A range of credible macroeconomic models showed that reducing U.S. CO2
emissions to the Kyoto Protocol level (7 percent below 1990 levels by
2010) would reduce U.S. GDP by 2 to almost 4 percent annually.
Impact of Carbon Caps on Connecticut's Economy and on Employment:
Analyses prepared by Charles River Associates, an internationally recognized
energy modeling firm, analyzed the impact of: (1) Connecticut "going
it alone" by adopting the New England Governor's climate change proposal
(CCAP) while the rest of the US does not and (2) the impact on Connecticut
of adopting CCAP simultaneously with other northeastern states while the
rest of the U.S. does not and (3) the impact of reducing CO2 emissions
from the electricity sector using the targets in the CCAP proposal. Under
all three scenarios, gross state product, employment and state budget
receipts decline and the poor and elderly are affected more than other
groups.
A Better Path Forward: Transferring technology to the developing
world, where most of the growth in emissions will occur over this century,
can play a major role in emission reductions. Promoting economic freedom
and economic growth in the developing world can have a strong impact on
reducing greenhouse gases.

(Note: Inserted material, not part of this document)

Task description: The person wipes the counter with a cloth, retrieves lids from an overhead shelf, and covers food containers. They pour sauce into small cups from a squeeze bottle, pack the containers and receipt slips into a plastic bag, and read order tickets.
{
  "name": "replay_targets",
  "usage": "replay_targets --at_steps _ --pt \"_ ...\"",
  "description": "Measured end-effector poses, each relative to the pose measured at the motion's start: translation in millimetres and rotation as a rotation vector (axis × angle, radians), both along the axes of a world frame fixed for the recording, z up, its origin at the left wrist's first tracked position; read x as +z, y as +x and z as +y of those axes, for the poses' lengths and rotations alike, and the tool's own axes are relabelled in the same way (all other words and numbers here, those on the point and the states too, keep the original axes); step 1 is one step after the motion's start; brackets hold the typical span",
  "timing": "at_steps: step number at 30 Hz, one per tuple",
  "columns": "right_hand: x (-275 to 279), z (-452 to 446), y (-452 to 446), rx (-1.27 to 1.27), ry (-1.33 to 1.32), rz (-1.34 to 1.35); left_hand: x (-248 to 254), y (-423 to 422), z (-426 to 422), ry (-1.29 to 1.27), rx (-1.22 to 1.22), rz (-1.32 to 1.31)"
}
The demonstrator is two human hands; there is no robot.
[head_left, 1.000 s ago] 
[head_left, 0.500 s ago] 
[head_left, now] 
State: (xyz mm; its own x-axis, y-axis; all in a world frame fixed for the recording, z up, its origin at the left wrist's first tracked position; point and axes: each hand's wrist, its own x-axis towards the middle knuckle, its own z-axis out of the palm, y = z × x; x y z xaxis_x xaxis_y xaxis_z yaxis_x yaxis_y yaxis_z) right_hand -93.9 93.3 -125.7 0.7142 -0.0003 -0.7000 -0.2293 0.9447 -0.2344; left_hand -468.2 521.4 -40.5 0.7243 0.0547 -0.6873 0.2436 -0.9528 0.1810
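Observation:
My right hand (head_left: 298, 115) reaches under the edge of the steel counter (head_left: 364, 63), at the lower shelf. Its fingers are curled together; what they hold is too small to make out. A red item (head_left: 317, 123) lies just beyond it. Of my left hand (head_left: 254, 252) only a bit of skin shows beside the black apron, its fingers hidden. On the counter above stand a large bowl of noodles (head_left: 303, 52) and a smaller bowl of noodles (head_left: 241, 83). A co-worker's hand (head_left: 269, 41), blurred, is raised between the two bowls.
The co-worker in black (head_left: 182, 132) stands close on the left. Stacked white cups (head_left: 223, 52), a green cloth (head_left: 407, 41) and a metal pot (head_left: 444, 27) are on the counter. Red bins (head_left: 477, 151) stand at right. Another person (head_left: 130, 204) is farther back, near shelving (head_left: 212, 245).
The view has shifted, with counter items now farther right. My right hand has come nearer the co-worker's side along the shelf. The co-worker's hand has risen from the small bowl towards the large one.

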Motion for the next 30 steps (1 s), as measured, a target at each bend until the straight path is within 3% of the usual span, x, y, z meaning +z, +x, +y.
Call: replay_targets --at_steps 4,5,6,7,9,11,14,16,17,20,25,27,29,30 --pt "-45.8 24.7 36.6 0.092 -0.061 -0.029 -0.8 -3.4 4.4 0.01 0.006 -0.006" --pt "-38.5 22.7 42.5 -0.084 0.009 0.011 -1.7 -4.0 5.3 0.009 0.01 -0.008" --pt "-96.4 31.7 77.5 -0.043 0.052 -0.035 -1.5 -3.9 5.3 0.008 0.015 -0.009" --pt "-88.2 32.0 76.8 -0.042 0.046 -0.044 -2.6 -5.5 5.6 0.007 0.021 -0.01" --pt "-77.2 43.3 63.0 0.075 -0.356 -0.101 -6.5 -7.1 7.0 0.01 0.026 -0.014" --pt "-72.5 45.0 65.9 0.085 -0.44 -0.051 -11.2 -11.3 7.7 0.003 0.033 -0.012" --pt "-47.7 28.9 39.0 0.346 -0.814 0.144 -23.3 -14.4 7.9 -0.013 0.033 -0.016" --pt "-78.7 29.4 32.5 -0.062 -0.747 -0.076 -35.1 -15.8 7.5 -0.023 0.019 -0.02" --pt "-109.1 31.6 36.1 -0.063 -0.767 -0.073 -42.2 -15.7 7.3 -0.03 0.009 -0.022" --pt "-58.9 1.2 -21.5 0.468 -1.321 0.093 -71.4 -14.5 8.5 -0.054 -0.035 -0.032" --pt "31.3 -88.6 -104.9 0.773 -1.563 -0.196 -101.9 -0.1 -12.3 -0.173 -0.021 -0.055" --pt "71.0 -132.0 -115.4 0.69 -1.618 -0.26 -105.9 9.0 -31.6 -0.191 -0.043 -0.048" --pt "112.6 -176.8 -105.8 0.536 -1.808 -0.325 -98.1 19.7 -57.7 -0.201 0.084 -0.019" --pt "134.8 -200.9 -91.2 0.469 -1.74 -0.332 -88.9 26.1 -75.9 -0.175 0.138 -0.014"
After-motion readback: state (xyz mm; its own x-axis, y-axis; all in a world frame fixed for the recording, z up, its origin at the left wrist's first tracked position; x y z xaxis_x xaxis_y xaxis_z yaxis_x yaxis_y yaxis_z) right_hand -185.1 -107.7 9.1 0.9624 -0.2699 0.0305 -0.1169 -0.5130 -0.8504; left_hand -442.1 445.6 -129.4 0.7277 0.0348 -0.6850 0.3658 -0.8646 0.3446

As countries become wealthier, their energy
use becomes more efficient and they have more resources to address issues
like climate change.
Conclusions: The Kyoto Protocol will inevitably be replaced by
a new framework for addressing climate change: one that encourages economic
freedom and economic growth that will lead to gradually reducing carbon
intensity per unit of output and overall carbon emissions. This approach
is likely to be much more productive than having individual states sacrifice
their economic well-being and job growth to make emission reductions that
are too small to affect global concentrations of GHGs.
Introduction
My name is Margo Thorning and I am pleased to present this testimony
to the Environment Committee of the General Assembly of the State of Connecticut.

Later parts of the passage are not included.